You are viewing a plain text version of this content. The canonical link for it is here.

Posted to java-user@lucene.apache.org by Kevin Burton <bu...@gmail.com> on 2005/08/19 23:42:26 UTC

NGram Language Categorization Source

Hey lucene guys.

I know for a fact that a bunch of you have been curious about language
categorization for a long time now and Java has lacked a solid way to
solve this problem.

Anyway.  This new library that I just released should be easy to tie
into your lucene indexers.  Just use the library on a text (strip the
HTML) and then create a new field in Lucene called LANG (or soemthing)
and then create a filter before you search with JUST that language
code.

I'd love some help with filling out missing languages if anyone has
some spare time.  That help make up for all the hard work I've done
here (nudge.. nudge)

I did a full research of the lang categorization space for Java and I
think this is basically the only library out there.

Good luck
...

I'm working on a blog post describing how blog search engines like
Technorati, PubSub, and Feedster could/should use language
categorization to help deal with the chaos of tagging and full-text
search. Google has done this for a long time now and Technorati has it
in beta.

http://www.feedblog.org/2005/08/ngram_language_.html

-- 
 Kevin A. Burton, Location - San Francisco, CA
      AIM/YIM - sfburtonator,  Web - http://www.feedblog.org/
GPG fingerprint: 5FB2 F3E2 760E 70A8 6174 D393 E84D 8D04 99F1 4412

---------------------------------------------------------------------
To unsubscribe, e-mail: java-user-unsubscribe@lucene.apache.org
For additional commands, e-mail: java-user-help@lucene.apache.org

Re: NGram Language Categorization Source

Posted by Andrzej Bialecki <ab...@getopt.org>.

Kevin Burton wrote:

>>A lot depends on the reference profiles (which in turn depend on the
>>quality of your training corpus - in this case, your corpus is not the
>>best choice, because each text contains a lot of foreign words).
> 
> 
> I realize that my corpus isnt' the best.  That's one of the reason's
> I've open source'd it.  The main improvement in ngramcat (my code) is
> that if the result isn't obvious we throw an Exception so
> theoreticallyi we won't see any false positives unless the language
> categorization is WAY off.

That's also how other implementations do it - you need to set an 
arbitrary threshold, and if the profiles score below that threshold then 
an "unknown" value is returned (or null, or Exception).

> 
> 
>>It was
>>also found that the way you create ngram profiles (e.g. with or without
>>surrounding spaces, single length or mixed length) affects the LI
>>performance. 
> 
> 
> LI???
> 

LI = Language Identification. Sorry for the confusion.
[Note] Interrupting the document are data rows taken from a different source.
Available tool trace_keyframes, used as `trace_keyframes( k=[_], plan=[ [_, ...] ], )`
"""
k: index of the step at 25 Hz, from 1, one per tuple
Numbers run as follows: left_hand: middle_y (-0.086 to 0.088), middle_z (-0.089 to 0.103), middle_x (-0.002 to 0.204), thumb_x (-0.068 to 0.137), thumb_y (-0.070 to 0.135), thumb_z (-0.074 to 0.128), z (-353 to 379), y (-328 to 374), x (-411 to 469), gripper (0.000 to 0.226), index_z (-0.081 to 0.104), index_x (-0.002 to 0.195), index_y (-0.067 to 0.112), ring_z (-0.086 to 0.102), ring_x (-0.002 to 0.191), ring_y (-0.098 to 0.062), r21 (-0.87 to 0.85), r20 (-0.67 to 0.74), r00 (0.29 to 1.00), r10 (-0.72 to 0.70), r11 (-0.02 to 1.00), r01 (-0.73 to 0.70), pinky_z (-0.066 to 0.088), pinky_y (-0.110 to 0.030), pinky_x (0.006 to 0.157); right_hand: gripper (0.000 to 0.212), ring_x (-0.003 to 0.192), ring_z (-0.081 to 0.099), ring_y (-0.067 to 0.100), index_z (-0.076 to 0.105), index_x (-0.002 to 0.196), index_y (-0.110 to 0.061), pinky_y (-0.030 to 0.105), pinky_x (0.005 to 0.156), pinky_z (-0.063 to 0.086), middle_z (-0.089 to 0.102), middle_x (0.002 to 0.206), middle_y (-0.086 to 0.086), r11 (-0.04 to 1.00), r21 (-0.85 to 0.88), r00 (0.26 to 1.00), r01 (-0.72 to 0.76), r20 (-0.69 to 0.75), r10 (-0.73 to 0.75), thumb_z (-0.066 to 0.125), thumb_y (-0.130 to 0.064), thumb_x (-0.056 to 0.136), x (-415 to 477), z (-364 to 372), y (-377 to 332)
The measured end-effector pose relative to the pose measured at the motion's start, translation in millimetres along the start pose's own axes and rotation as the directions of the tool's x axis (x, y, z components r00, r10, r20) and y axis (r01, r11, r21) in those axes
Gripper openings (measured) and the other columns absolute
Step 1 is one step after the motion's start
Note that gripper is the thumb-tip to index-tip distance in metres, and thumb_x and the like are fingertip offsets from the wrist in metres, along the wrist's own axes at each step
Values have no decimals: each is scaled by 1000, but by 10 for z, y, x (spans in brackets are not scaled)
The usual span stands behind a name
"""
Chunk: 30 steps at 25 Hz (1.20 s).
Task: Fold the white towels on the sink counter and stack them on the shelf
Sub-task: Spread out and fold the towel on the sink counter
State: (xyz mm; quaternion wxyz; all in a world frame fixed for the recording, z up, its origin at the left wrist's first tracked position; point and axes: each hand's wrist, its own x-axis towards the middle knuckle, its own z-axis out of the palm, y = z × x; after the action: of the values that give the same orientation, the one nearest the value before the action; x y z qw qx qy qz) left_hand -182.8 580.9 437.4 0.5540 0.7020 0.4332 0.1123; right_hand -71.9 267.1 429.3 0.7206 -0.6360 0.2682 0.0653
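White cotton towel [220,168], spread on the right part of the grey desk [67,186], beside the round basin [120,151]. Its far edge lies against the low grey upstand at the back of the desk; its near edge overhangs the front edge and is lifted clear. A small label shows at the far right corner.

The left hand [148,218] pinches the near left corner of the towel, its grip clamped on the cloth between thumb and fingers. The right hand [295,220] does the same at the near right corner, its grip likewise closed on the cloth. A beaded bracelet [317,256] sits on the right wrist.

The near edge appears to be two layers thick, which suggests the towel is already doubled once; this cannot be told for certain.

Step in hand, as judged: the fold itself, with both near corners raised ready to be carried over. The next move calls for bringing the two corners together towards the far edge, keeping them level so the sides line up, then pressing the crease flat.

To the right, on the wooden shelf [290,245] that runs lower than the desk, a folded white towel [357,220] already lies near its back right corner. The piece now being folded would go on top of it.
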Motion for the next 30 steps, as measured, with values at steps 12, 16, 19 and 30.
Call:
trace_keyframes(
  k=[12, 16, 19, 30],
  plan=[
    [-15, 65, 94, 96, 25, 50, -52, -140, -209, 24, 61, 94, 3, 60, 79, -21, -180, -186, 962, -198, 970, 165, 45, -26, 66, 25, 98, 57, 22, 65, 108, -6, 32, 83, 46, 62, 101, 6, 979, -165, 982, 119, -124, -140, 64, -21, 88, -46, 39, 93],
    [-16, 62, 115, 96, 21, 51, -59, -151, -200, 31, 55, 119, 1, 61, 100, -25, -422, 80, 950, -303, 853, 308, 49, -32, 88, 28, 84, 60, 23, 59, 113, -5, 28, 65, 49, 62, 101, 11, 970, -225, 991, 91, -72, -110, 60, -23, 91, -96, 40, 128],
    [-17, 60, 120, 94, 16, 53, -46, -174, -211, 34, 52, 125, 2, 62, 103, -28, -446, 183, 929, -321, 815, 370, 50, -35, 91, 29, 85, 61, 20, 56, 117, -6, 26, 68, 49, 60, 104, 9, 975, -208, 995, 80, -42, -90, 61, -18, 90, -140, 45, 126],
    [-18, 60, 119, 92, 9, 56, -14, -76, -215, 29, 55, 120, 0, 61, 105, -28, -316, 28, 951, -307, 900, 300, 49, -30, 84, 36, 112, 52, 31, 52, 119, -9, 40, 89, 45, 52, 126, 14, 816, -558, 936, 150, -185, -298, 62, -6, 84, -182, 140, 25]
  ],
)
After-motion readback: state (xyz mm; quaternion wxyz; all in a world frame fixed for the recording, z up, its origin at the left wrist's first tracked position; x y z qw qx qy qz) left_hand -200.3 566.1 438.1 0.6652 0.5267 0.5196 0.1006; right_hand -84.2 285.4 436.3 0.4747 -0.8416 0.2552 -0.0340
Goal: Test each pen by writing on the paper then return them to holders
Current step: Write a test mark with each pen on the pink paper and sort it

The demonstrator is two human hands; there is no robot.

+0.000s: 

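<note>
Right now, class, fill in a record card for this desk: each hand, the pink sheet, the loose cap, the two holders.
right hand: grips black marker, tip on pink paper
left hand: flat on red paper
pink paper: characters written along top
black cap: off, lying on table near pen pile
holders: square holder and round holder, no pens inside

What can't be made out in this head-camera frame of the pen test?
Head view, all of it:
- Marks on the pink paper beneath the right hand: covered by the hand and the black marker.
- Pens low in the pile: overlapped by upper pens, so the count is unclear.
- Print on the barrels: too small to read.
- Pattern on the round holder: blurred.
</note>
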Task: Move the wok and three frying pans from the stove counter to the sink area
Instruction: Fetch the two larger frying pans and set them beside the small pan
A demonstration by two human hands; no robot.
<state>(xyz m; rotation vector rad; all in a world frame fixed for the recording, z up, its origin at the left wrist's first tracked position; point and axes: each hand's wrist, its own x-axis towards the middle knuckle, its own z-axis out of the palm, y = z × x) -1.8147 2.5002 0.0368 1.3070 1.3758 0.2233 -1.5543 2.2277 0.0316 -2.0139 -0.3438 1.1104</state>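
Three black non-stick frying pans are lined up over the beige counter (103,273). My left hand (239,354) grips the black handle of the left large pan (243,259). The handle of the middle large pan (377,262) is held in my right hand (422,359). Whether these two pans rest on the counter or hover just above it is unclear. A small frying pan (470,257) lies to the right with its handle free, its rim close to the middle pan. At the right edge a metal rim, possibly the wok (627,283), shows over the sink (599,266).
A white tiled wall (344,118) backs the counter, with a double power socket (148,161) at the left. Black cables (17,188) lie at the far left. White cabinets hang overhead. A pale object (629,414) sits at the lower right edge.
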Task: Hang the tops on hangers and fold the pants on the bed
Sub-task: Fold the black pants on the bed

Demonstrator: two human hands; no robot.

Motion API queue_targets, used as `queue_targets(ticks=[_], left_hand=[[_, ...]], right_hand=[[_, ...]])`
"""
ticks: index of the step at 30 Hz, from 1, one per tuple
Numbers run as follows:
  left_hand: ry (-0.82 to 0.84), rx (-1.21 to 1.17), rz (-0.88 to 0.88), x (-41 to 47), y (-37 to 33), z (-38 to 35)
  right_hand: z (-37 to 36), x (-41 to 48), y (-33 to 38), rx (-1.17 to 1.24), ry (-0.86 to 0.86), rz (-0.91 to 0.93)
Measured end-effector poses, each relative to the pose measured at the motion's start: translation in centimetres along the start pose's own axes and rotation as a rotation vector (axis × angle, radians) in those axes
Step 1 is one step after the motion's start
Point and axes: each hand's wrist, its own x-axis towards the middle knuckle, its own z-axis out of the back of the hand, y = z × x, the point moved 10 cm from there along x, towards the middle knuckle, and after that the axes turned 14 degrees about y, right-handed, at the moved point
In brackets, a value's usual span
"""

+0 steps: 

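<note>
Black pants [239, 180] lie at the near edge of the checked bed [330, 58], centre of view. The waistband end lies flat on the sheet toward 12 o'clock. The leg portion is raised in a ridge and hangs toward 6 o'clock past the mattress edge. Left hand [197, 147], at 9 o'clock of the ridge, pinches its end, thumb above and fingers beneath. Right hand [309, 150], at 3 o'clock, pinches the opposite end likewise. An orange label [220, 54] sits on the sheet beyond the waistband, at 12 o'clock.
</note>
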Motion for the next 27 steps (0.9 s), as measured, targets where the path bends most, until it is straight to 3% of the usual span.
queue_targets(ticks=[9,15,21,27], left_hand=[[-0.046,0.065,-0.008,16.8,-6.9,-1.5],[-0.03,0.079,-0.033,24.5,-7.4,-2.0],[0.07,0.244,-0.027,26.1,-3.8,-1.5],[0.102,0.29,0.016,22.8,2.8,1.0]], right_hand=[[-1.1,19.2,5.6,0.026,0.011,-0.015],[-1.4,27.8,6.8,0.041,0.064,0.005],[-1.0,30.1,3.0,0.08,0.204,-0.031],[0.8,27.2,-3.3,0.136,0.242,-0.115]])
> I haven't benchmarked it but I'd be interested in any suggestions you have.
> 
> 
>>For documents with mixed languages it was also found that
>>methods, which combine ngrams with stopwords, work better.
> 
> 
> Hm.. interesting.. where?  URL I can reads?

Someone mentioned the Linguini paper, where they found that using "short 
words" features gives similarly good performance as using ngrams.

See also the following papers :

http://www.xrce.xerox.com/Publications/Attachments/1995-012/Gref---Comparing-two-language-identification-schemes.pdf
http://citeseer.ist.psu.edu/40861.html
http://www.xs4all.nl/~ajwp/langident.pdf

In general, using stop words works only for texts above certain minimum 
length (greater than with n-gram methods), and then gives nearly 100% 
accuracy.


>>So, there is still a lot to do in this area, if you come up with some
>>unique way of improving LI performance...
> 
> 
> Maybe I'm being dense but what is LI performance?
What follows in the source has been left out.